ところが、保管適性や実現性の問題から取りやめとなり、博物館の構内に深さ20尺・300坪の木造防空地下室を造ることになった。
この計画も、結局のところは、ズルズルと繰延べられ、実現には至らなかった。

奈良帝室博物館・本館収蔵庫
こうしたなか、8月には、とにかく最優秀品を、奈良帝室博物館の鉄筋コンクリート倉庫に移送することになった。
移送されたのは、
「館蔵中の最優秀品227点と、お預かり中の法隆寺献納御物108点の合計337点」
であった。
8月18日から11月8日にかけて、4回に分けて疎開移送されている。

奈良帝室博物館への移送関係書類
疎開地に奈良が選ばれた理由は、

「軍部調査によれば、奈良は宮内省関係地方として、防空上第一位に属する安全地帯なり」

とされたことによる。

何ゆえ、奈良が防空上の安全地帯とされたのだろうか?
奈良には軍事施設・軍需工場など攻撃目標になるものが少なかったからであろうと云われている。

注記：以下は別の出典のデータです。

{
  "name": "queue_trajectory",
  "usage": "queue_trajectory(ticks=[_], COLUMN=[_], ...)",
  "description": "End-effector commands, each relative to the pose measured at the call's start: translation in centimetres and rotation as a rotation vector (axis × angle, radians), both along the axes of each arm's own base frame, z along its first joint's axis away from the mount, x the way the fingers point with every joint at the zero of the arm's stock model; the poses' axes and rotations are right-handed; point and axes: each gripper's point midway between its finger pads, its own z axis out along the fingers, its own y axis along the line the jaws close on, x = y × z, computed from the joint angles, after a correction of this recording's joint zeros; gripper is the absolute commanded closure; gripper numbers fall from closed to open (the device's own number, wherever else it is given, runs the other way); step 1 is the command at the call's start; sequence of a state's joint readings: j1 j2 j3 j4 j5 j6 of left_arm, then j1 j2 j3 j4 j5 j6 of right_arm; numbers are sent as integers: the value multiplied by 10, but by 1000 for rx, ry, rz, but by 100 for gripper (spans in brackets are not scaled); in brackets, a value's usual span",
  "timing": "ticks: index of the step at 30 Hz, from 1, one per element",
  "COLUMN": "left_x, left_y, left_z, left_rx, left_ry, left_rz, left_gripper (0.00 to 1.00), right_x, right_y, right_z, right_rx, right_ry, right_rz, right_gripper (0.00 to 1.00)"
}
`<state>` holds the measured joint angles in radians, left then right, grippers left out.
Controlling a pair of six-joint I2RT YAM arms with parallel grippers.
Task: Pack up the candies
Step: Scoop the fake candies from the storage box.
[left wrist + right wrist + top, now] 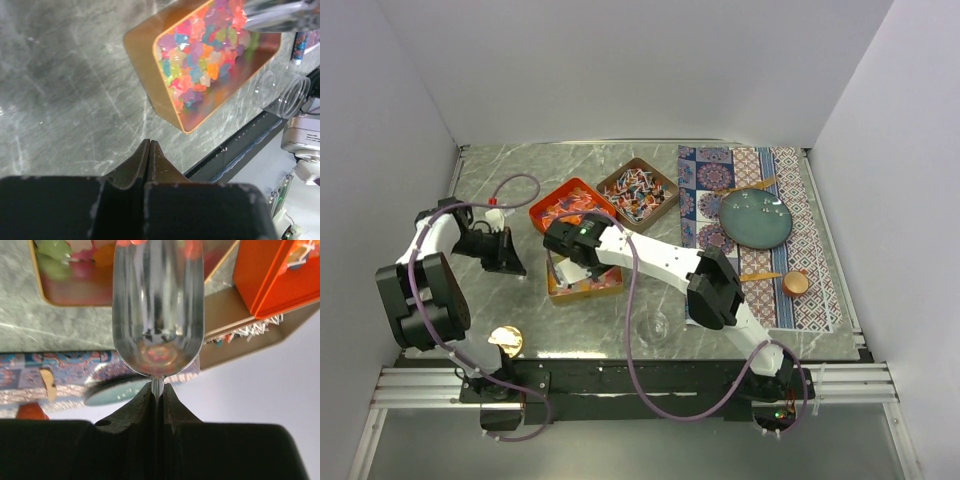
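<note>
The right fingers (149, 396) pinch the handle of an empty metal scoop (158, 300) above the gummy candies (200, 60), which lie in a gold tray (150, 75) mid-surface (60, 75). The left fingers (145, 157), pressed together, hold nothing. The clear cup (282, 92) nearby looks empty, so packing seems barely begun.

My left arm (420, 290) is folded at the elbow beside the left edge of the worktop (520, 190), the wrist turned inward. The left claw (149, 145) is pressed fully together, fingertips touching with nothing between them. My right arm (660, 262) reaches diagonally leftward from its base across the worktop, and the right claw (157, 388) pinches the thin stem of a metal scoop (157, 305), whose bowl projects straight ahead of the fingertips.
</note>
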<state>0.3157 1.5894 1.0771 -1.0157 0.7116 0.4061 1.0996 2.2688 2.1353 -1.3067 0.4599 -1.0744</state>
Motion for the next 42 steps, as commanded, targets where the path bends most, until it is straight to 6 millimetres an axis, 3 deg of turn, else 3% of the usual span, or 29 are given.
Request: queue_trajectory(ticks=[1,10,22,33,42], left_x=[-4,-12,-14,-11,-10], left_y=[-16,-38,-64,-64,-66], left_z=[-1,-16,-31,-48,-47], left_rx=[-70,-86,-93,-69,-86], left_ry=[-1,68,119,177,183], left_rz=[-74,-156,-197,-142,-125], left_gripper=[99,99,99,99,99], right_x=[-41,-49,-56,-64,-67], right_y=[-1,-2,16,38,52], right_z=[-23,-35,-54,-78,-94], right_rx=[-20,15,114,219,306], right_ry=[316,372,406,463,532], right_rz=[120,51,-19,-68,-116], right_gripper=[100,100,100,100,100])
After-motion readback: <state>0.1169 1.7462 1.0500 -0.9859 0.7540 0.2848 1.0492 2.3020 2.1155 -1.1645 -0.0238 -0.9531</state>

それにしても不思議なのは、神がかり的な戦意高揚がはかられ、日中戦争では戦勝の連続と喧伝されていたこの時期に、極めてリアルな状況判断、決断がなされていることである。

紀元2600年記念・正倉院御物展目録
前年、昭和15年11月には、皇紀2600年にあたり、正倉院の秘宝が東京で初めて公開されることとなり、41万を超える未曾有の大盛況の参観であった矢先の頃だ。

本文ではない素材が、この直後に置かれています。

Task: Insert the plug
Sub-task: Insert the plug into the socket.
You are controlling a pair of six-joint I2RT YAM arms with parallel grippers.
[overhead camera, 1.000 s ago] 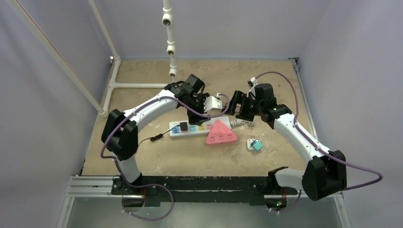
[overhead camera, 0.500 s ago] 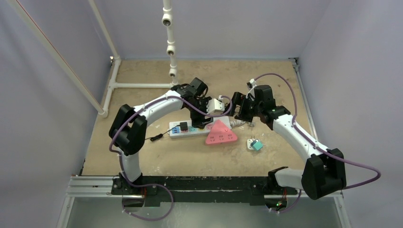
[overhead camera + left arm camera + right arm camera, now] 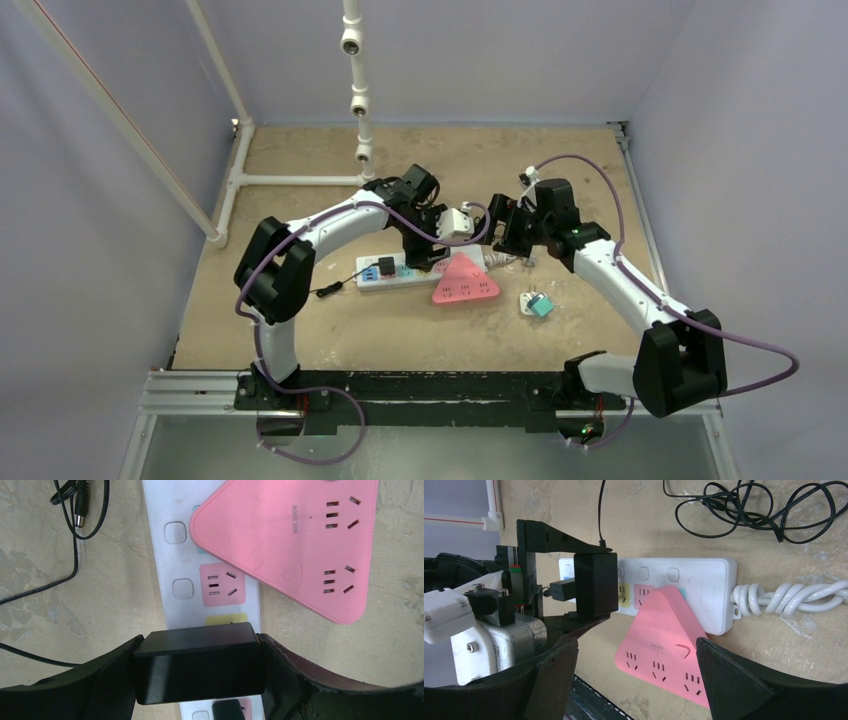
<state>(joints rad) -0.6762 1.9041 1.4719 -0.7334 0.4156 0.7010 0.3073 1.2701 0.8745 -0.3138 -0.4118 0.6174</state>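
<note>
Plug (image 3: 197,672), a black block, sits clamped between the jaws of the left gripper (image 3: 198,647), right over the yellow socket (image 3: 226,619) of the white power strip (image 3: 704,580). Whether its pins touch the strip I cannot tell. Near the strip's cable end, the right gripper (image 3: 498,228) hangs with jaws wide and empty, beside the pink adapter (image 3: 290,545) overlapping the strip.

Pale lilac walls (image 3: 760,150) enclose a worn tan tabletop (image 3: 450,335).
</note>
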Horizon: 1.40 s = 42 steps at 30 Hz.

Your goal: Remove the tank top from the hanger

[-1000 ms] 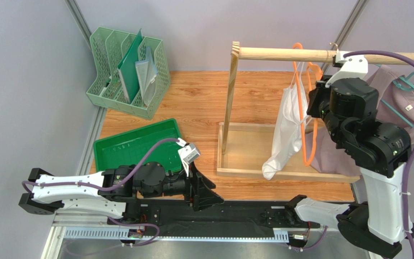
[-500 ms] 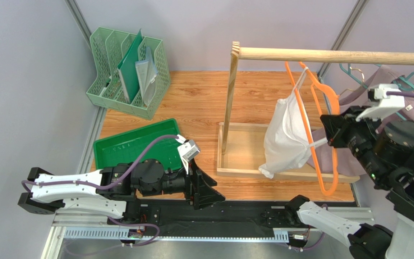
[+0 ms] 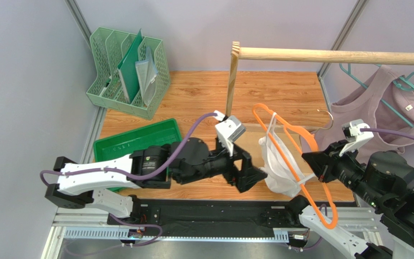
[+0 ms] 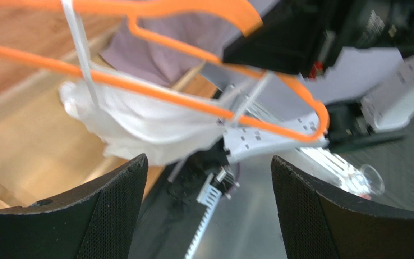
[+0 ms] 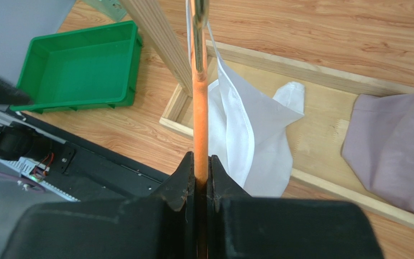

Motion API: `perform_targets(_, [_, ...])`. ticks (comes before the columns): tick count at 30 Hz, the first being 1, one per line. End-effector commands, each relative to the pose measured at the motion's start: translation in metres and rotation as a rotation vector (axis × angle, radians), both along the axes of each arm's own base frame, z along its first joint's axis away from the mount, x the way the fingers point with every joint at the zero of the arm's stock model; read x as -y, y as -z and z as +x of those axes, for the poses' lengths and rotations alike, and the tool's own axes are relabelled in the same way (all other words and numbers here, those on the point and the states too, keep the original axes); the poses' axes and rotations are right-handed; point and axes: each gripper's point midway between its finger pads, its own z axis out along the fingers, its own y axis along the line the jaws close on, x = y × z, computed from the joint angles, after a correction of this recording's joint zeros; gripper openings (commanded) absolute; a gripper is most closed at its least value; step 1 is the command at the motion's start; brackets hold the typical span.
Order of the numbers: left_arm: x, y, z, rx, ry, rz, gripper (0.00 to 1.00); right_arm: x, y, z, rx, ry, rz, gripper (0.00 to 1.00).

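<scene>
Orange comes first: the right claw (image 5: 202,168) is shut tight on the orange hanger (image 5: 199,91), and the thin bar is pinched between its two black fingers. The hanger is off the rail and is held up in the air at a tilt. The white tank top (image 5: 247,140) is on it, with its thin straps looped over the orange bars. Its soft body sags down below, over the near edge of the wooden rack (image 3: 312,54).

The left claw (image 3: 251,171) is wide open and holds nothing. It points at the tank top from the left and sits just beside the cloth – I cannot tell if it touches.

Farther out, a purple top (image 3: 376,108) hangs at the right end of the rail. A green tray (image 3: 133,143) lies on the wooden surface (image 3: 193,97) to the left – and a green file holder (image 3: 128,70) stands behind it.
</scene>
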Motion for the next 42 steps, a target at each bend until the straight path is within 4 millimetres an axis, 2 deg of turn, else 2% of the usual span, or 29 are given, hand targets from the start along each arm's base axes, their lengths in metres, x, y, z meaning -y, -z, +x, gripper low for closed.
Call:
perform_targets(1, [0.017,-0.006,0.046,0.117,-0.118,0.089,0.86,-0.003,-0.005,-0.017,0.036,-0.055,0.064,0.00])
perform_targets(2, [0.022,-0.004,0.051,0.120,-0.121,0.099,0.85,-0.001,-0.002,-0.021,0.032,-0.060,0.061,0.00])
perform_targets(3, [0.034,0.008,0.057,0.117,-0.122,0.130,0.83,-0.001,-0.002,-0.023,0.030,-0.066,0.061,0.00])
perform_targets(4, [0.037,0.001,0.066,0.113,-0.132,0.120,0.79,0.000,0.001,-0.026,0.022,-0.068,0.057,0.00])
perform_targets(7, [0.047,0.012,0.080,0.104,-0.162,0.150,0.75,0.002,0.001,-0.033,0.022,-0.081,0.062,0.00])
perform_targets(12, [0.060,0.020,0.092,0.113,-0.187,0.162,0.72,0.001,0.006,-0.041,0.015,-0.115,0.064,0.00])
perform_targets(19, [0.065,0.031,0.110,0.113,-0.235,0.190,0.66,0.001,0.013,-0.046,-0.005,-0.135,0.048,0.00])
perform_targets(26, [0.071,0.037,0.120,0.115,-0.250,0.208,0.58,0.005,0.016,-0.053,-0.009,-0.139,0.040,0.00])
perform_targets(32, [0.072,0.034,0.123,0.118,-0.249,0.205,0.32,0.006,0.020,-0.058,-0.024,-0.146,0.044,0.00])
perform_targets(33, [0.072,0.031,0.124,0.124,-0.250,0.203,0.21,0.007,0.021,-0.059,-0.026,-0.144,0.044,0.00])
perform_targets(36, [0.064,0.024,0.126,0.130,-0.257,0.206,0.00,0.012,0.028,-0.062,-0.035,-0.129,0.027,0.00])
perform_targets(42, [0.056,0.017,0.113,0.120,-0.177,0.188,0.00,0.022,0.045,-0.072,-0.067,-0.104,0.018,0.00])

世の中では、誰も本土空襲など頭になかった時期に、宝物疎開を決断しているのだ。
軍部は、館蔵品疎開などというと「敗北主義的だとか、必勝決意に欠ける」といった言い掛かりをつけて、これを阻止しなかったのだろうか?

当時の博物館総長・渡部信は、「アメリカと戦争すれば負ける」と、秘かに語っていたと云われる。
リスク対処策を、先手で売ったということなのだろうか?

それにしても、あまりに早すぎると思われるほどの宝物疎開が実現したのは、

・「皇室の御物を何があっても安全にお守りする」という金科玉条が、何をおいても優先したこと。
・軍部も帝室御物の前には頭を下げるということ。

が、背景にあったのではないだろうか。

但し、疎開移送にあたっては、戦時下の世間の人々にいたずらに不安感を与えぬようにとの要請から、このことを内密とし、なるべく目立たぬように何回にも分けて静かに移送されたとのことだ。

その後、太平洋戦争開戦となり、戦況も厳しくなる中、東京帝室博物館からの館蔵品疎開は、次々と諸方面に行われていくようになる。